How i log-pressured our Elasticsearch in Kubernetes using tdagent, and a series of unfortunate configurations one should never do

Alexandru Ersenie
Categories: Tech

Kibana is down again!

This was coming up almost daily. Right in the morning, when we were having our stand-ups. Right at the beginning of the day. Right in my face

Use case

We are using self hosted Kubernetes. This has grown bigger and bigger lately, so while we started with a couple of Nodes, we are now operating more than 20 Kubernetes Workers / Kubernetes Cluster.

The reason we’re growing is that we need more: more cpu, more memory, more deployments, more stateful sets, more technological stacks, more customers.

Another reason we’re growing is that our developers need to build fast. And when i say fast, i mean “now, speedy, and with resource guarantee” . So we are growing. And while we are groing, so is our logging backend.

Pretty much every new deployment, may it be a customer, a pipeline, an operator will log. And we want to see it. We’re growing fast!


When i started implementing the logging solution, we were still running ElasticSearch 3, on bare metal, using logstash for processing and good old Grok patterns. But then something happened, and out of nowhere there was this awesome container concept, and even better, there was a management tool to handle all of this.

I needed to adapt. Say hello to tdagent. Or fluent. Even i cannot tell the difference anymore, for they are pretty much the same thing

I implemented a straight-forward solution, having td-agent as log forwarder running as a daemon-set, and pushing data directly into Elasticsearch.

The concept is pretty simple:

  1. Run td-agent as a daemon-set, therefore a pod will be running on each Kubernetes Node
  2. Mount the node’s container logging path into the pod, so td-agent can access the logs
  3. Tail the logs
  4. Process the logs (using filters)
  5. Flush the logs (using matches)

There are a lots of articles out there how to do this, and what is what, and what is the meaning of what. I am here to tell another story. The keywords that i want you to have in mind are: routing, tags, retags, flushing threads

Log Event lifecycle

I do recommend looking into the excellent documentation for the fluent bit, explaining how logs should be treated as streams, and how the lifecycle of an event looks like:

Let me detail shortly, and i hope understandable for everybody:

  1. The input define the logging stream, in other words where the log events come from
  2. The parser will try to give a structure to unstructured events (json parser, grok parser, regex parser, etc.)
  3. The filter will process the log event: it may enrich it, delete some fields, update some fields, or it may label it, and by doing so route it to some other track than the main log street
  4. The buffer is where the processing ends, and the log event reaches the “package” . Think of this like a convey belt.
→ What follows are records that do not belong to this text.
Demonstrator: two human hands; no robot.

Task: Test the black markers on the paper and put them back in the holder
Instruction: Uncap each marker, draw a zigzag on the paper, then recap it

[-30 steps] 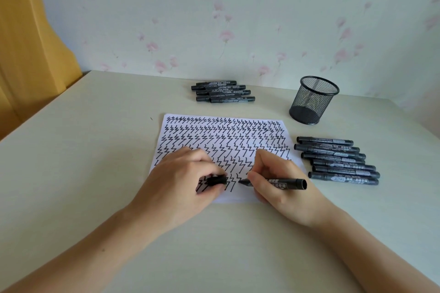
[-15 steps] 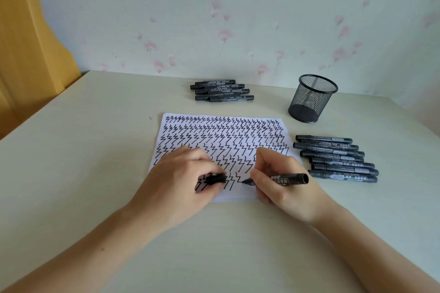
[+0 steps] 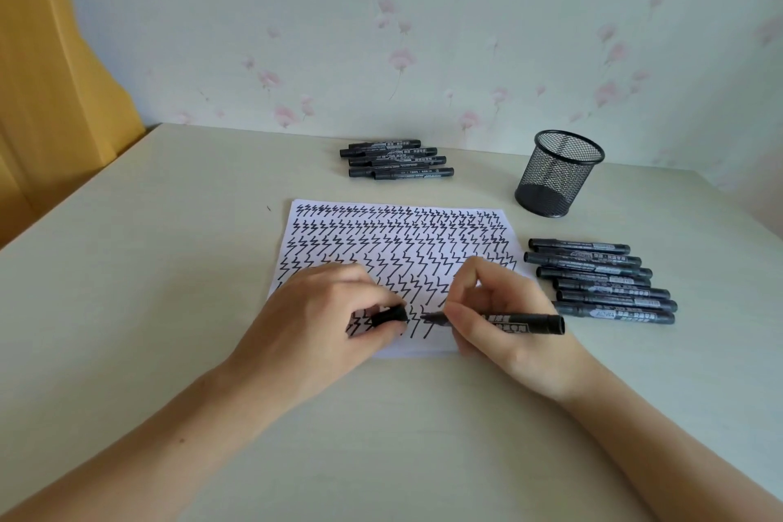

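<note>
Two hands work over the paper: the right hand pinches an uncapped black marker, tip on the sheet's lower rows of zigzags, while the left hand grips the cap. Capped markers lie in a right-side row and a far group; the mesh holder stands upright beyond the row on the table.
</note>
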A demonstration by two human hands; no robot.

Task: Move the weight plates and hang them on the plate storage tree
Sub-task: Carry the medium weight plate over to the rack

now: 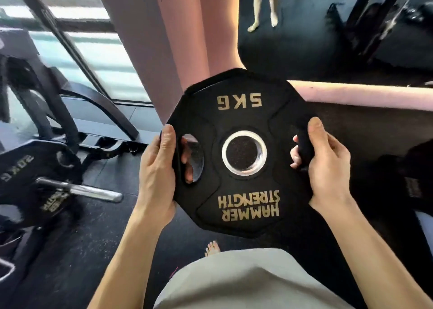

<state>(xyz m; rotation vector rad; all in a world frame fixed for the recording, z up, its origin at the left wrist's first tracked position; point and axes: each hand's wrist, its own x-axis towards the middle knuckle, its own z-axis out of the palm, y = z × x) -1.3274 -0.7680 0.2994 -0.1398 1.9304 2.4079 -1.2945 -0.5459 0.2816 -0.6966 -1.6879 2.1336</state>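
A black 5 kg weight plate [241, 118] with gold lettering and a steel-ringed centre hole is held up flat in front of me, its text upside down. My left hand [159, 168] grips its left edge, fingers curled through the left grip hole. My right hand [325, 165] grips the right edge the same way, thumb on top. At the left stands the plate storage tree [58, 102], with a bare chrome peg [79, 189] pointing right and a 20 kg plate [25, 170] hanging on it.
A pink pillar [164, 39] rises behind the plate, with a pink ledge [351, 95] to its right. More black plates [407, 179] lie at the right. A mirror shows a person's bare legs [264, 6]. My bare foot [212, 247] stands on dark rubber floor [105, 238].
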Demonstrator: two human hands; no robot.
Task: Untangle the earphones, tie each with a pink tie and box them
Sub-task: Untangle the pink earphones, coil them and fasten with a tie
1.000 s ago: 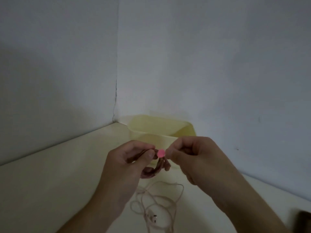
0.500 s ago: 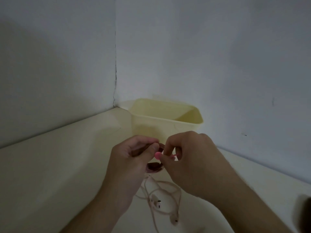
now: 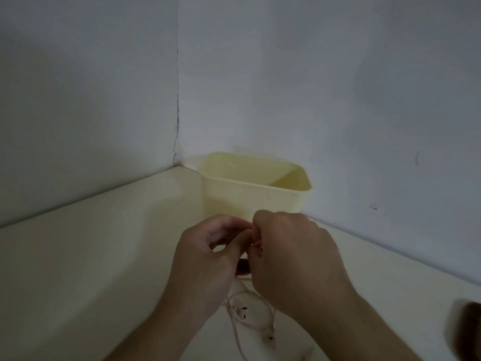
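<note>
Coiled earphones [image 3: 243, 267] gripped by left hand [image 3: 208, 256], pink tie [image 3: 257, 243] pinched by right hand [image 3: 291, 254]. Box [image 3: 256, 196] just beyond hands. Risk: tie slips, coil gets loosened; loose cable below hands gets snagged.

Pale cream table [image 3: 91, 256] runs right into the room's corner, and it's dim here, the whole surface shaded and soft. Two grey-white walls [image 3: 325, 87] meet at that corner, with a thin dark crack [image 3: 177, 108] running down the seam almost to the tabletop. On the right-hand wall, a small dark scuff [image 3: 374, 207] sits low, close above the table edge, and a faint curved mark [image 3: 417, 158] higher up. Far right, at the frame's edge, a blurred dark brown thing [image 3: 468, 332] rests on the table, too smeared to identify.
</note>
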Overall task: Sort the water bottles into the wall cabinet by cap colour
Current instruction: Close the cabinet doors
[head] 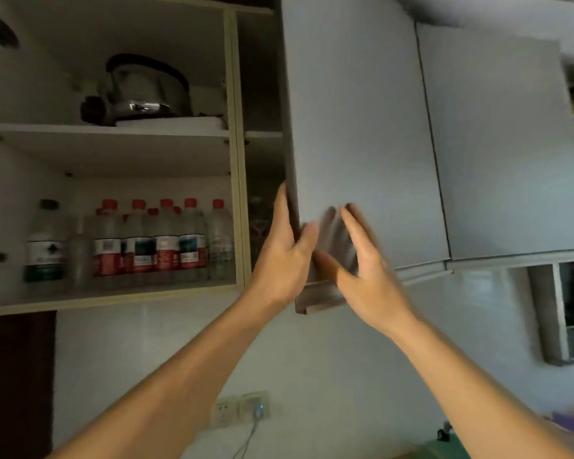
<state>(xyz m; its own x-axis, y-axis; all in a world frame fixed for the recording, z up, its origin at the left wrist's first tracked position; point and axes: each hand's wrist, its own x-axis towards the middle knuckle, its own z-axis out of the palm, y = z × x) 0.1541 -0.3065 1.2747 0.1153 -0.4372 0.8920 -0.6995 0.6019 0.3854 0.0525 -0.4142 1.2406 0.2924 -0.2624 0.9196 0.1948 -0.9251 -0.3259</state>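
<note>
The wall cabinet's left bay (236,160) stands open. On its lower shelf (113,298) several red-capped water bottles (166,240) stand in a cluster, with a dark-capped bottle (45,241) apart at the left. A grey cabinet door (355,127) is ajar in front of the middle bay. My left hand (284,250) holds that door's left edge, fingers behind it and thumb on the front. My right hand (362,256), blurred, lies flat with straight fingers against the door's lower front. Neither hand holds a bottle.
A steel pot (146,91) sits on the upper shelf (113,137). Another grey door (504,144) at the right is closed. Below are a white wall, a socket with a plugged cable (242,410), and a window frame (564,313) at the right.
</note>
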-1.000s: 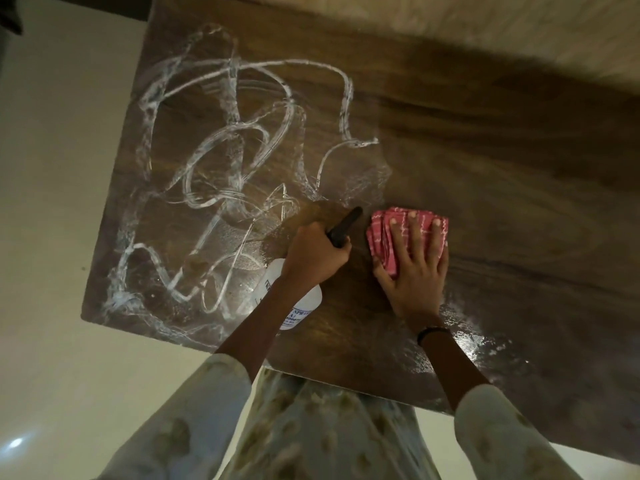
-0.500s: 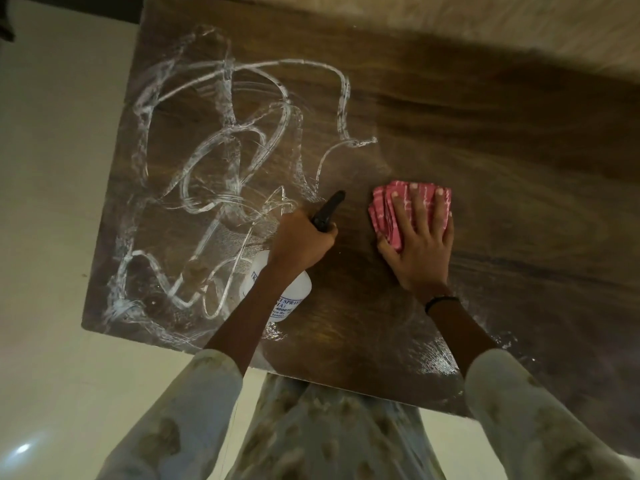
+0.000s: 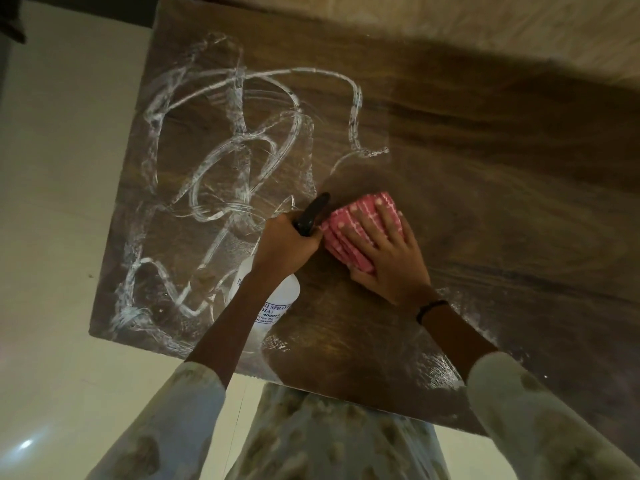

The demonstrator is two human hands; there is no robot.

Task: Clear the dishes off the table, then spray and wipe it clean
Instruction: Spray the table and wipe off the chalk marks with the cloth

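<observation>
The dark wooden table (image 3: 485,174) stands on a pale floor (image 3: 62,202), and its left half is looped all over with white foamy streaks (image 3: 239,133) of spray, while the near right edge glistens wet. Nothing stands between the two hands and the tabletop; they work side by side near the middle, almost touching. The left hand (image 3: 287,244) is clenched around the black trigger head of a spray bottle (image 3: 273,299), whose white body with a blue-lettered label hangs below the wrist, over the near part of the table, half hidden by the forearm. The right hand (image 3: 388,258) lies flat with fingers spread, pressing down on a folded pink cloth (image 3: 349,230) with a white pattern, which sits on the wood just right of the bottle's nozzle. A dark band (image 3: 431,310) circles the right wrist. Both arms come up from pale printed sleeves. The label's lettering is cut off by the arm and cannot be read in full, and the table's far right side fades into shadow.
</observation>
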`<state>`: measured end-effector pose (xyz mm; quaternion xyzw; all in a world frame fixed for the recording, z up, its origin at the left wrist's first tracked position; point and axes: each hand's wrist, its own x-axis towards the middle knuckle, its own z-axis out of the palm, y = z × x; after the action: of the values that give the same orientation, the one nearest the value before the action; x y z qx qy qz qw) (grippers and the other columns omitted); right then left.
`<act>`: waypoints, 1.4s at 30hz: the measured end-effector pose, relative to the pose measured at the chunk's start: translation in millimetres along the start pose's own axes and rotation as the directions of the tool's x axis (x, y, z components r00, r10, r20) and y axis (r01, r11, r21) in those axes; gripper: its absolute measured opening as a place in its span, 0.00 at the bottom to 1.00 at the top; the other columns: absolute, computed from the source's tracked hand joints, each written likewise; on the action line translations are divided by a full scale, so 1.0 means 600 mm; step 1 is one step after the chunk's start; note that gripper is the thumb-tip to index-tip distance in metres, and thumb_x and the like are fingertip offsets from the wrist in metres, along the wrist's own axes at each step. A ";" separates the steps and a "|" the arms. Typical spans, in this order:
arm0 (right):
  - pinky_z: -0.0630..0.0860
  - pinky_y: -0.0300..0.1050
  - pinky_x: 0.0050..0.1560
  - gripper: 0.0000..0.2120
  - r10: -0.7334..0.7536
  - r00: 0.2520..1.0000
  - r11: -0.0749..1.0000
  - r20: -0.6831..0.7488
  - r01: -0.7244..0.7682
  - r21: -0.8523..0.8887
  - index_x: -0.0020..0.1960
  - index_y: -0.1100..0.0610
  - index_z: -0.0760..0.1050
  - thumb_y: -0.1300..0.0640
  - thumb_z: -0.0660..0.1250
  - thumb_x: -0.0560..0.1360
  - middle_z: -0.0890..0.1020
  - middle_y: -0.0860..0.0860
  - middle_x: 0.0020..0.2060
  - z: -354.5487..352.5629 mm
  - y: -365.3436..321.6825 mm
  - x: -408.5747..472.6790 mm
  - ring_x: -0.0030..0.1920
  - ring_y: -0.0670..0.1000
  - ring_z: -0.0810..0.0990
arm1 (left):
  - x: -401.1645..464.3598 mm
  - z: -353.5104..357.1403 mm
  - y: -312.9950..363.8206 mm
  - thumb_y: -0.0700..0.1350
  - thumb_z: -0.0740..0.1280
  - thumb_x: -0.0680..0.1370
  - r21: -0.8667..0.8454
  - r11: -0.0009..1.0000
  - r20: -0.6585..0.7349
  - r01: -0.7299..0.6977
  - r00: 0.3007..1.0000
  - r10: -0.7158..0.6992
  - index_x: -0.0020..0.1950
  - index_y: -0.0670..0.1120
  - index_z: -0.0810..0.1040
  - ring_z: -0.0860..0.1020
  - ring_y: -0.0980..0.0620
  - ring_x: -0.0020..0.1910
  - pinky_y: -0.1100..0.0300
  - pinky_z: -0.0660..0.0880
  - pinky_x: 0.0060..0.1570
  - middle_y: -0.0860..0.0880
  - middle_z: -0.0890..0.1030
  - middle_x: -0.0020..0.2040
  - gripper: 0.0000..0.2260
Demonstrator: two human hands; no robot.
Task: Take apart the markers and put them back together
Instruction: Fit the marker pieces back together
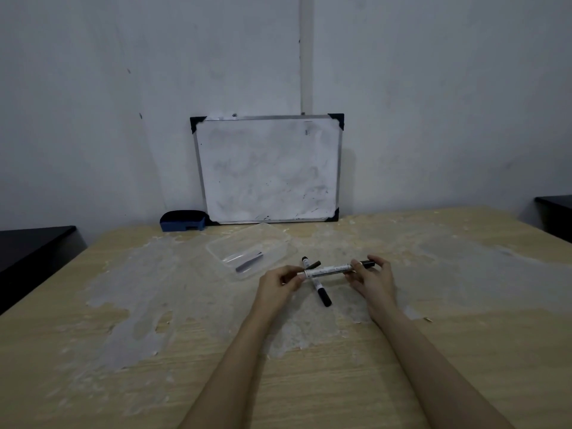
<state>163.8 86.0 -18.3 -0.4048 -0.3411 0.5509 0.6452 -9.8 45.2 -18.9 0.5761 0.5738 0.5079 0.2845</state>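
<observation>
Marker (pixel 328 270) pinched at both ends, left hand (pixel 280 284) & right hand (pixel 373 278); pull cap straight, no twisting, clear of 2nd marker (pixel 318 287).

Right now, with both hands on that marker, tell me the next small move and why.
Probably pull the black cap straight off to the right. The right hand pinches that capped end while the left hand grips the other end of the held marker, which sits level above a second marker on the table. The cap looks still seated.
</observation>
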 end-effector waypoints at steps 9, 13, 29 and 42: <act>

The package is now ready to be routed
  5. The route is the address where the package should be sent to. It may be a file, a database, a logging ingestion tool, etc.

Running in Kubernetes

Containers run in pods. Pods run on nodes.

A pod will always be running on one, and only one node at a time. And a pod may have one, two, or multiple containers. Each of these containers will be generating a unique log file, which will be stored and rotated in the filesystem of the node, and have something like this as filename:


So what does all this tells us, and why is this relevant?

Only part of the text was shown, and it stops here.